Tracing Earth’s Missing Non-Meteoritic Building Materials Through Isotopic Signatures

Planetary bodies exhibit distinct nucleosynthetic isotope signatures that provide insights into the origin of their building blocks [1]. The isotopic composition of Earth and Mars align with nucleosynthetic isotope anomaly trends defined by non-carbonaceous (NC) meteorites, indicating that the terrestrial planets primarily accreted from inner solar system material [2,3]. Furthermore, Earth’s isotopic composition consistently occupies an endmember position within the NC trends. For anomalies in s-process elements this endmember position is absolute, indicating that Earth incorporated a component not represented among known meteorites—an s-process-rich material likely formed in the innermost Solar System and now missing from the meteoritic record.

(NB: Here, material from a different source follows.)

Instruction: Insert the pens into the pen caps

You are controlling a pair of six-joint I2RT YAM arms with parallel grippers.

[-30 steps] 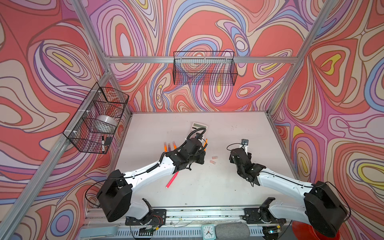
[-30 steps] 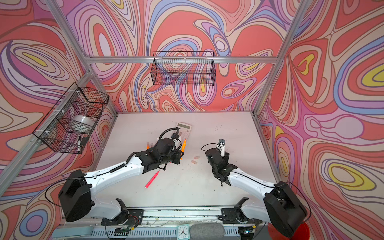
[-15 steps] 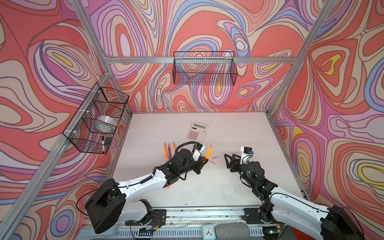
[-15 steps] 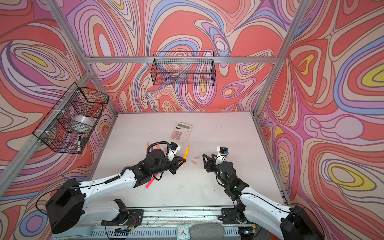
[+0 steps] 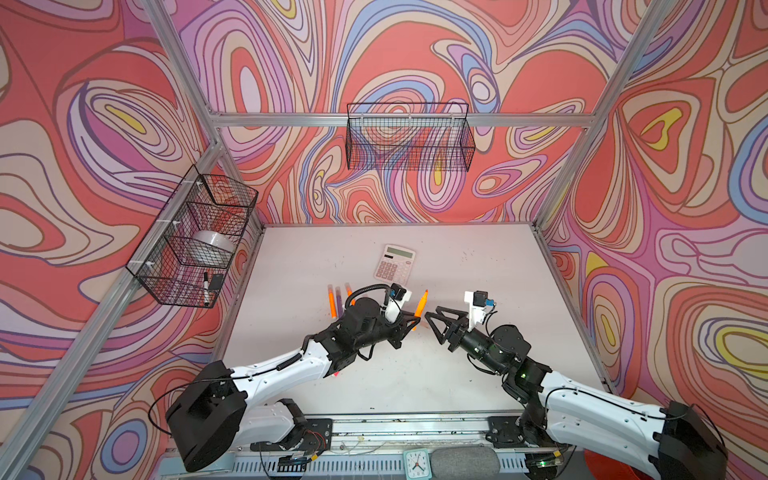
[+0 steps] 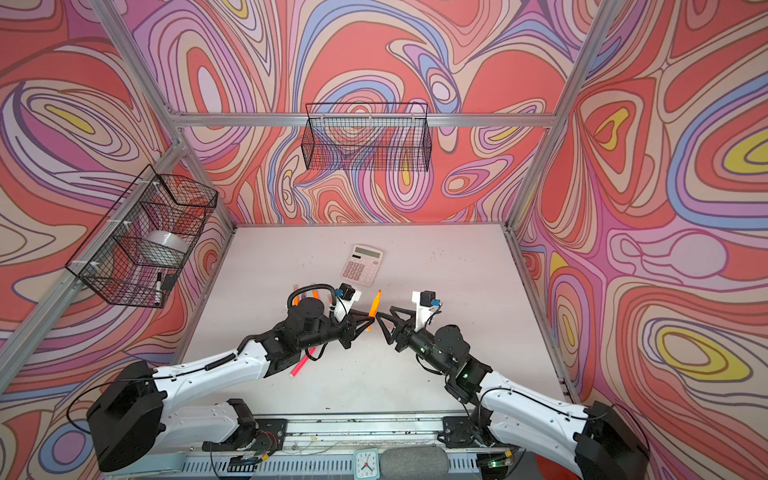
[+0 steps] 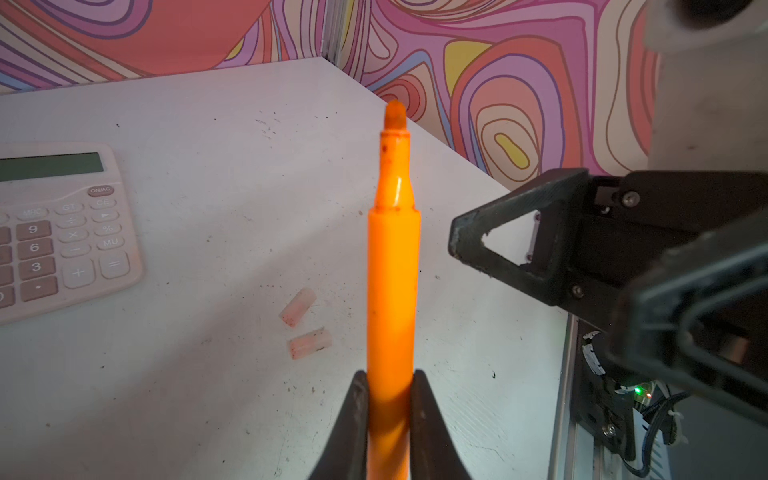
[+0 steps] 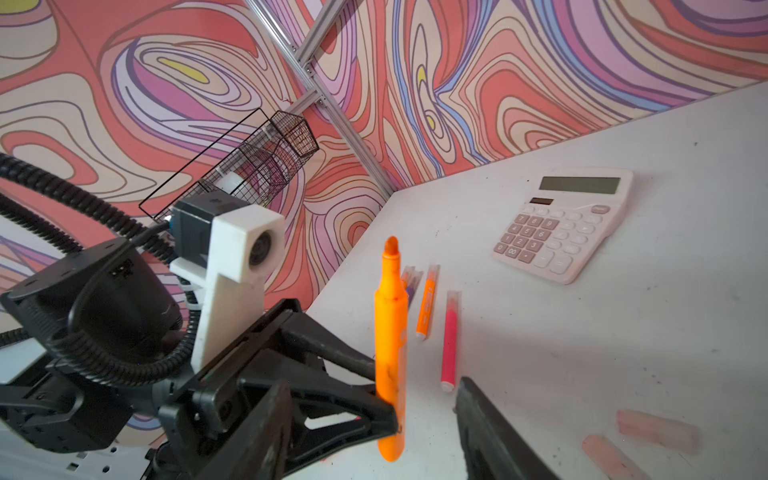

To investigate the nature of this component, we analyzed fine-grained, matrix-rich fractions from primitive NC chondrites that formed under varying redox conditions and at different heliocentric distances. Our data show that the Ti isotopic composition of these fine fractions deviate from the composition of their bulk host meteorites and are shifted toward—or even beyond—Earth’s isotopic composition. First Zr isotope data from one matrix-enriched fraction indicate that this material is s-process enriched, consistent with an origin in the inner Solar System. This component may represent a missing building block of Earth, heterogeneously distributed within the NC reservoir and selectively preserved in fine-grained material, even if diluted or absent in bulk chondrites.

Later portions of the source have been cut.